Closed-mindedness is one of the chief sins in this milieu, and any hint requires swift correction from the appropriate gatekeepers. You even find this same basic assumption in Christian higher learning and among writers who aspire to be viewed as–or at least like to consider themselves–“enlightened.”
You find this principle undergirding, for example, the call for Christians to “re-evaluate” the nature of homosexual relationships, wherein the principle of “listen[ing] to one another’s stories” takes center stage, and replaces listening to God.
You also find it in the call from some quarters for Orthodox Christians to maintain an ecumenical posture of interminable “openness” — despite St. Paul stating rather emphatically that “after admonishing [a heretic] once or twice, have nothing more to do with him; he is self-condemned” (Titus 3:11). Helen Andrews recently encountered (and deftly countered) it in her engagement with anti-censorship absolutists.
As I’ve already suggested, this principle can’t withstand the slightest scrutiny from a Christian perspective.

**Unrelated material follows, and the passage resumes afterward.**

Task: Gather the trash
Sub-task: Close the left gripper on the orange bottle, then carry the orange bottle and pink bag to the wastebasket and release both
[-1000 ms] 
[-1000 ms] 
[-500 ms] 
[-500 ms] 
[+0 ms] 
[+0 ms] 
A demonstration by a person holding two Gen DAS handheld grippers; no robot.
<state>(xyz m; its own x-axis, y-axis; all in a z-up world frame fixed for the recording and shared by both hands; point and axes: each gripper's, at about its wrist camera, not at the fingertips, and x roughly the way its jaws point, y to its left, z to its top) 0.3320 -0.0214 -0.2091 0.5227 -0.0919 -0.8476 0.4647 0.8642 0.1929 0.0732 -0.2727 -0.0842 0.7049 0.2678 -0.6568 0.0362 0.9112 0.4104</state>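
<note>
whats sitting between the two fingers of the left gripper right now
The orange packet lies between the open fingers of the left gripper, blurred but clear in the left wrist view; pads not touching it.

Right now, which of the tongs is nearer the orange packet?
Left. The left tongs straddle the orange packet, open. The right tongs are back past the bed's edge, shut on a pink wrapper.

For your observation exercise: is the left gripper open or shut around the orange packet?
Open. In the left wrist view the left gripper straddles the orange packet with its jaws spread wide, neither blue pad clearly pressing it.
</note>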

The prophet Isaiah tells us that “he who walks righteously and speaks uprightly” is also he who “stops his ears from hearing of bloodshed and shuts his eyes from looking upon evil” (Is. 33:15-16). In the Wisdom of Sirach we are told to “hedge in thy ears with thorns, hear not a wicked tongue” (Sir. 28:24). Advancing to the New Testament, St. Paul warns: “Do not be deceived: bad company ruins good morals.” (1 Cor. 15:33). When addressing the church at Thessalonika he exhorts to “keep away from any brother who is living in idleness and not in accord with the tradition that you received from us” (2 Thess. 3:6). In his epistle to the Galatians he invites us to treat as accursed (ανάθεμα) anyone preaching a gospel contrary to that of the apostles (Gal. 1:8). Needless to say, this is someone whose openness to foreign or wicked ideas and conversation has definite, hard limitations. . . .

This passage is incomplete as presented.